WORK TO COMPLETE → Beginning with the line below that contains "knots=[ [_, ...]" and ending with the line that contains "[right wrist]", copy every line exactly. Copy nothing else.

RECORDS FOR THE EXERCISE →
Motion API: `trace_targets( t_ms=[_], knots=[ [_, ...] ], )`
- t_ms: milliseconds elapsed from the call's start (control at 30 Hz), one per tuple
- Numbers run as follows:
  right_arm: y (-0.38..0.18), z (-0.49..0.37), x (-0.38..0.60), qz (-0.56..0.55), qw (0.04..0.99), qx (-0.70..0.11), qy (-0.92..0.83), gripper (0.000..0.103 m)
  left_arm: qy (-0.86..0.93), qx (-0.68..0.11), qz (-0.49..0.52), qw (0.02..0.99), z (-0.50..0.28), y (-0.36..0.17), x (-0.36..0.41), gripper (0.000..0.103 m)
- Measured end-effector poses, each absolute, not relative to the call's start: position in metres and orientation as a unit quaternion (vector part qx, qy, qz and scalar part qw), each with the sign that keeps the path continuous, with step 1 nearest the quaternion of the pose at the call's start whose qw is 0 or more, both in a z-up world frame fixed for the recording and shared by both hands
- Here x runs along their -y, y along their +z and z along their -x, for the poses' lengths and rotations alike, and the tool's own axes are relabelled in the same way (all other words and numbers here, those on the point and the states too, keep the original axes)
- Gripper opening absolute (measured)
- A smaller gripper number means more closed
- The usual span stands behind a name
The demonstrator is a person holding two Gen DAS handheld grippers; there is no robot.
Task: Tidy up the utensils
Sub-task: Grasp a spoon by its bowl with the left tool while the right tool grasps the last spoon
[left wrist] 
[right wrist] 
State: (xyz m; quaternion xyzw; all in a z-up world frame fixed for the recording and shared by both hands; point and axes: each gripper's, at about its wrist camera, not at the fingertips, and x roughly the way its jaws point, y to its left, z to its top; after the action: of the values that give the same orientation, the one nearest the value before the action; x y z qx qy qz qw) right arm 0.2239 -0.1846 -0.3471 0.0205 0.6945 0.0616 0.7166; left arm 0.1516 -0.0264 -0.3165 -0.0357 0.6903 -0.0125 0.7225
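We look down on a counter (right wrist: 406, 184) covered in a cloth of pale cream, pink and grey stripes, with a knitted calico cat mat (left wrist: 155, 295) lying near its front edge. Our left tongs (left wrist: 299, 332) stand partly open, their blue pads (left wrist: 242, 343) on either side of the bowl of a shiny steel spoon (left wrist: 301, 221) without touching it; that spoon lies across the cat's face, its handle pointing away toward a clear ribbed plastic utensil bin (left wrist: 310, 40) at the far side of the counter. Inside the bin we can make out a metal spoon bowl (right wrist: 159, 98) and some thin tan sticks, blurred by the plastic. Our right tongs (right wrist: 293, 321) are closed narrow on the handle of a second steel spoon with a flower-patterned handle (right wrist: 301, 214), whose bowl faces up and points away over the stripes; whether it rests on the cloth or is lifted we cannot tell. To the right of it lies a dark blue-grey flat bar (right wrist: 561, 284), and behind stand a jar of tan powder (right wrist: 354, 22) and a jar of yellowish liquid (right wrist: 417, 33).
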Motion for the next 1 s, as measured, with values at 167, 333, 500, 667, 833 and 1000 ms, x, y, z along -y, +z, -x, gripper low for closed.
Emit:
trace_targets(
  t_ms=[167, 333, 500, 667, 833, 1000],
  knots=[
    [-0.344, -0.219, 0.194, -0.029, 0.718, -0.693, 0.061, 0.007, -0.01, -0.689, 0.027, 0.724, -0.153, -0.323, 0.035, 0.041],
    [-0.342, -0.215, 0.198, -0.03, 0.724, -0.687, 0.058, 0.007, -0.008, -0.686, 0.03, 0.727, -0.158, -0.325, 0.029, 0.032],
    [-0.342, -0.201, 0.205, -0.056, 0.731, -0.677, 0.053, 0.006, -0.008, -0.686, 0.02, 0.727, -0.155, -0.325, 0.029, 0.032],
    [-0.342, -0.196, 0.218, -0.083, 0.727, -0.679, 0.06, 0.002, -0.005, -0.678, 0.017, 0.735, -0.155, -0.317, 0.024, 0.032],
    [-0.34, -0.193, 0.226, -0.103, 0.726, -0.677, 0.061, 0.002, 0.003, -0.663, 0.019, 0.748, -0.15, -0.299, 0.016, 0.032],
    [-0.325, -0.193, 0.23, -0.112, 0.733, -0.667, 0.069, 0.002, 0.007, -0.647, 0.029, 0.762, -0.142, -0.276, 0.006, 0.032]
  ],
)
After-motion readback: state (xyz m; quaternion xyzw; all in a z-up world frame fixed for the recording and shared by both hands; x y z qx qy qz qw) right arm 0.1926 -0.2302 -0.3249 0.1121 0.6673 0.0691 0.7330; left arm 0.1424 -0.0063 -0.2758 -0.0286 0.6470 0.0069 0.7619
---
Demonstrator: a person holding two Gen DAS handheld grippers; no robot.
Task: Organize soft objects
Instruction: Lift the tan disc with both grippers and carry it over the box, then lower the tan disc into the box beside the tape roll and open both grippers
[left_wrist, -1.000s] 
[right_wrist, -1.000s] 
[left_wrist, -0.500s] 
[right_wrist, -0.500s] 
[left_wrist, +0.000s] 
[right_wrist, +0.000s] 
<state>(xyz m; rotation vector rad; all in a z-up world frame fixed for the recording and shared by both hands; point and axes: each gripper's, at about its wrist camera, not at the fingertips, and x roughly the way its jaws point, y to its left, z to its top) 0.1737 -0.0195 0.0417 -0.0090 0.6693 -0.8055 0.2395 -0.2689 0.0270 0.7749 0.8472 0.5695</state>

TASK RESPONSE →
Motion API: `trace_targets( t_ms=[_], knots=[ [_, ...] ], )`
- t_ms: milliseconds elapsed from the call's start (control at 30 Hz), one per tuple
- Numbers run as follows:
  right_arm: y (-0.38..0.18), z (-0.49..0.37), x (-0.38..0.60), qz (-0.56..0.55), qw (0.04..0.99), qx (-0.70..0.11), qy (-0.92..0.83), gripper (0.000..0.103 m)
  left_arm: qy (-0.86..0.93), qx (-0.68..0.11), qz (-0.49..0.52), qw (0.02..0.99), z (-0.50..0.28), y (-0.36..0.17), x (-0.36..0.41), gripper (0.000..0.103 m)
- Measured end-effector poses, each absolute, not relative to the call's start: position in metres and orientation as a unit quaternion (vector part qx, qy, qz and scalar part qw), each with the sign that keeps the path continuous, with step 1 nearest the quaternion of the pose at the call's start whose qw is 0 or more, both in a z-up world frame fixed for the recording and shared by both hands
- Here x runs along their -y, y along their +z and z along their -x, for the poses' lengths and rotations alike, and the tool's own axes are relabelled in the same way (all other words and numbers here, those on the point and the states too, keep the original axes)
- Gripper opening absolute (measured)
- A smaller gripper number means more closed
- The usual span stands behind a name
The demonstrator is a person holding two Gen DAS handheld grippers; there is no robot.
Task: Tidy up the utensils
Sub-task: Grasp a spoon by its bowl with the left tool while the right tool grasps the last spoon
[left wrist] 
[right wrist] 

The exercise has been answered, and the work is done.